К книге
Имперский детектив КРАЙОНОВ. ТОМ VГлава 9
35%
Глава 9
9

Максим выдохнул глубоко, через нос, тем особенным выдохом, который бывает у человека, перешагивающего через собственный порог, — когда тело уже понимает, что обратной дороги нет, и пытается вытолкнуть из лёгких последний тёплый воздух прежней жизни, чтобы вдохнуть холодный воздух новой.

Я смотрел на него через стол, и от меня его отделял стеклянный квадрат столешницы и нетронутая чашка кофе, над которой ещё поднимался прозрачный пар, и эта чашка между нами вдруг показалась границей, проведённой не моей и не его рукой, а чьим-то чужим решением, по одну сторону которой оставалось всё привычное и обозримое, а по другую начиналось то, ради чего он не спал сутки, выбрал нейтральную территорию, отослал охрану и сидел сейчас передо мной с лицом человека, у которого внутри идёт обратный отсчёт.

— Слушай, — сказал он, и пальцы его сжали край столешницы так, что костяшки побелели до синевы, и эта побелевшая кожа выдала больше, чем выдал бы любой жест. — Это не для отца. И не для Лизы. Никому. Я расскажу тебе один раз, потому что больше у меня сил на это не будет.

Голос держался на честном слове. Каждое слово выходило медленно, обдуманно, но между словами проваливались паузы, в которых я слышал, как у него дрогает дыхание на вдохе, как кадык поднимается и опускается лишний раз, проглатывая то, что хотело прорваться вперёд приготовленных фраз. Так говорят люди, у которых текст уже давно подготовлен внутри, но эмоция ему не подчиняется и пробивается между строк помимо их воли.

Он смотрел в столешницу, и я видел, как зрачки его двигаются по поверхности стекла, словно он пытался прочитать там подсказку, которой не было. На запястье левой руки старые швейцарские часы тикали так громко, что я слышал их через всю комнату, через гул кондиционера, через далёкий шум зала за дверью кабинета, — и от этого тиканья в висках у меня тоже начинал отстукивать собственный пульс, синхронно, удар в удар.

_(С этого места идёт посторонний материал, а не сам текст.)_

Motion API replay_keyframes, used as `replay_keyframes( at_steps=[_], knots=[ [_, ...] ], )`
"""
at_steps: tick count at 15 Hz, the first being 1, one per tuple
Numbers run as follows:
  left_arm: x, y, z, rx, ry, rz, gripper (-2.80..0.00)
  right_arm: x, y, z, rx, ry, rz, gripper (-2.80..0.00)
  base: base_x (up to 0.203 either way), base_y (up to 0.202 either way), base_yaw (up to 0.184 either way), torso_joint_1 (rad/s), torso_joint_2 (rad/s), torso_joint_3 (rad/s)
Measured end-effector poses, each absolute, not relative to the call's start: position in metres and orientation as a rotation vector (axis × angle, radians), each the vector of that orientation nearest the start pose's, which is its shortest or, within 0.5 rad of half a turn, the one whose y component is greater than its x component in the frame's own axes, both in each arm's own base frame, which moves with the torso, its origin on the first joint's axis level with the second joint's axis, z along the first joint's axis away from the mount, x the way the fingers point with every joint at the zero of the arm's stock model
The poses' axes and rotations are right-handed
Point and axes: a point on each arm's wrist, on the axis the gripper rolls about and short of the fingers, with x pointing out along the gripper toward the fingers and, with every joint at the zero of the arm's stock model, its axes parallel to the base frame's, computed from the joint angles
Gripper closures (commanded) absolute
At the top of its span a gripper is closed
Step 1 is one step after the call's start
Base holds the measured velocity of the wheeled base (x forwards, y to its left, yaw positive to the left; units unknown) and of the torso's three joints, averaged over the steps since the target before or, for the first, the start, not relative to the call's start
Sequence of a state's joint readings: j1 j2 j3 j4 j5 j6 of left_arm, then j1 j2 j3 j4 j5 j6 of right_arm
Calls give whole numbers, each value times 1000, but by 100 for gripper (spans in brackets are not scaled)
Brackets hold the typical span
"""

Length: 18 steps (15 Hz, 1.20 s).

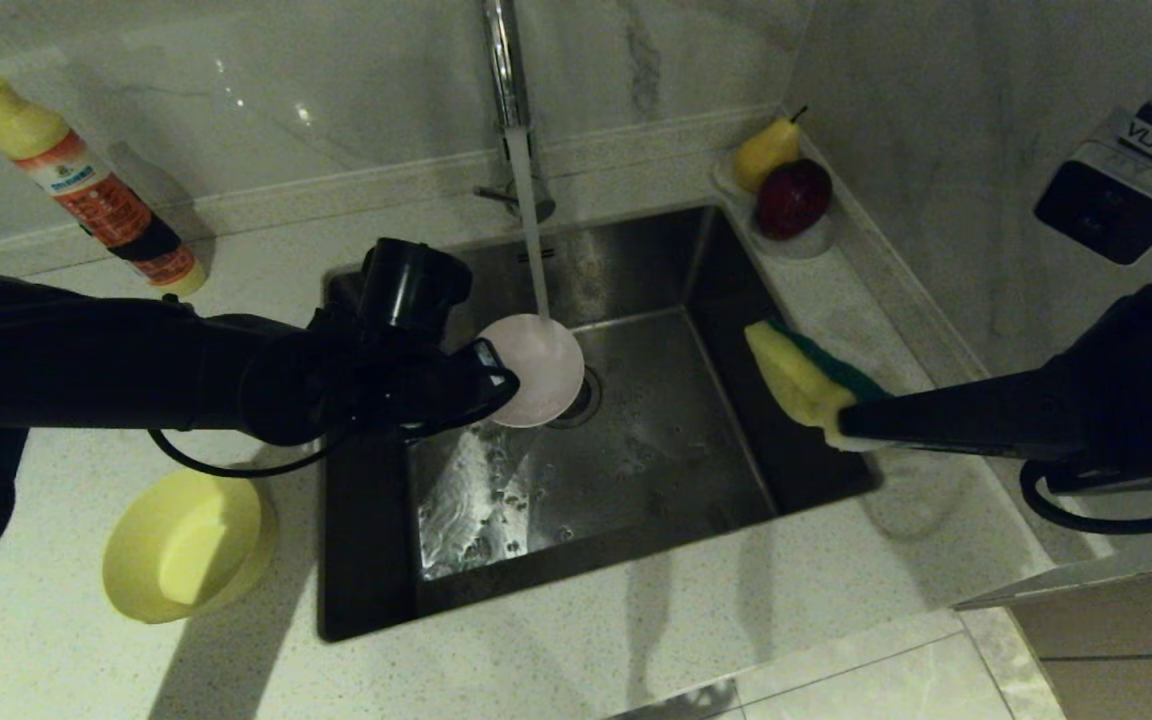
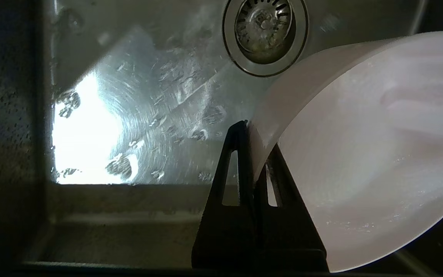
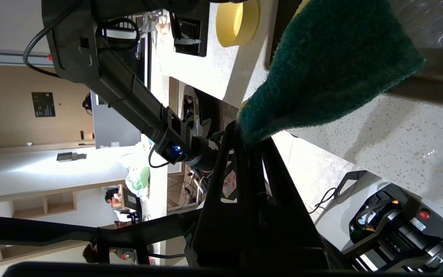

— Я думал, — сказал он, и голос его поплыл ниже, в ту сухую частоту, на которой человек говорит, когда уже не контролирует тембр, а только слова, — я думал, что справлюсь сам. Я долго думал, что справлюсь. Но если бы справлялся, не сидел бы сейчас здесь, и не звонил бы тебе утром, и не отсылал бы охрану на ночь, и Лиза не звонила бы тебе в полночь в слезах. Значит, я уже не справляюсь. Это надо признать.

Он поднялся.

Поднялся внезапно, без предупреждения, не закончив фразу, как будто кресло вдруг стало ему мало, как будто стеклянная столешница встала между нами не границей, а препятствием, которое нужно было убрать из поля зрения, чтобы выговорить дальнейшее. Поднялся тяжело, опираясь обеими руками о стол так, словно ему предстояло не разогнуть колени, а вынести из ямы собственное тело, и я увидел, как в этом движении проступила разом вся его бессонная ночь — натянутая на скулах кожа, сухие губы, мелкая дрожь в предплечье, которая прошла волной от запястья до локтя, когда он перенёс на руки вес.

Я остался сидеть.

Привычка. Профессиональная привычка не дёргаться, когда дёргается тот, кого слушаешь, не повторять чужого движения, не разрушать своим телом ту хрупкую конструкцию, в которой человек собирается сказать главное. Когда человек встаёт, садиться или вставать вслед за ним нельзя, иначе он почувствует давление, оглянется, потеряет нить и закроется. Сидишь и слушаешь. Тело твоё — его опора, твоё движение — его сбой.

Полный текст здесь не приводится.